# YOUR TASK
If a line of the data below holds the word "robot", list it.

Stored records
== == ==
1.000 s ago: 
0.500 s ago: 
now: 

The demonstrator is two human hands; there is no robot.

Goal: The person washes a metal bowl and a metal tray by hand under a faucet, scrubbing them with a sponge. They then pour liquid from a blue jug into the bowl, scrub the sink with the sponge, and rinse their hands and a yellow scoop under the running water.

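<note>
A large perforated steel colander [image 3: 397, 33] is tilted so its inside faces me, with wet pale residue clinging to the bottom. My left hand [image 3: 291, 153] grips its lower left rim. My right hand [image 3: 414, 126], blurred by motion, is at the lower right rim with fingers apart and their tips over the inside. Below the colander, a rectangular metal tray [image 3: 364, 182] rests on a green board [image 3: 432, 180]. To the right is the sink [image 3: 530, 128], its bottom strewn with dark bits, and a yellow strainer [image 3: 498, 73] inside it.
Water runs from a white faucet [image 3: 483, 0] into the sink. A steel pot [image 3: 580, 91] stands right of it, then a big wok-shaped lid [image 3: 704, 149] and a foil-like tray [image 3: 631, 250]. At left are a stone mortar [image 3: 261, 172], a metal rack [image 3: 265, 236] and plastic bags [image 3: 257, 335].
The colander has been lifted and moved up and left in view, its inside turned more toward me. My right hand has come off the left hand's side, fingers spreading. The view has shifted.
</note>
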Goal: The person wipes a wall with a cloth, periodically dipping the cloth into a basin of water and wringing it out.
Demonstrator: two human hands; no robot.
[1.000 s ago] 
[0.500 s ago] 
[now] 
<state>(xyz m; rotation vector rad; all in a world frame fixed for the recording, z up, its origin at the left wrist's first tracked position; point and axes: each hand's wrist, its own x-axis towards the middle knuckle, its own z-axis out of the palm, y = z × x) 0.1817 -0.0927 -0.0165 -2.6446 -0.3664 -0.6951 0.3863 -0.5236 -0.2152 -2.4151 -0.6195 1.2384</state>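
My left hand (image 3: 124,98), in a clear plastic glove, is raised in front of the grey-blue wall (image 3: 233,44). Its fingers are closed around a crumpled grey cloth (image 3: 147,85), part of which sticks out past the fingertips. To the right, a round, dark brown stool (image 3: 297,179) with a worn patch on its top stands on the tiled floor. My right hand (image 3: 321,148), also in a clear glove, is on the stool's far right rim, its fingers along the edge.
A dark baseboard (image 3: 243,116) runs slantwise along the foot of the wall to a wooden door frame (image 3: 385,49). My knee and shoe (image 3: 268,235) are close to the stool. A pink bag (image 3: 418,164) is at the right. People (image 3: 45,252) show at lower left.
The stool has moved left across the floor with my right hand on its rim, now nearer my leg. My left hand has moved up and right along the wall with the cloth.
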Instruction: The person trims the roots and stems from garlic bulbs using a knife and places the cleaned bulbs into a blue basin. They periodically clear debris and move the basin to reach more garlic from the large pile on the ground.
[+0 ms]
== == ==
# RESPONSE BOX
The demonstrator is two human hands; there is no robot.
Demonstrator: two human hands; no robot.

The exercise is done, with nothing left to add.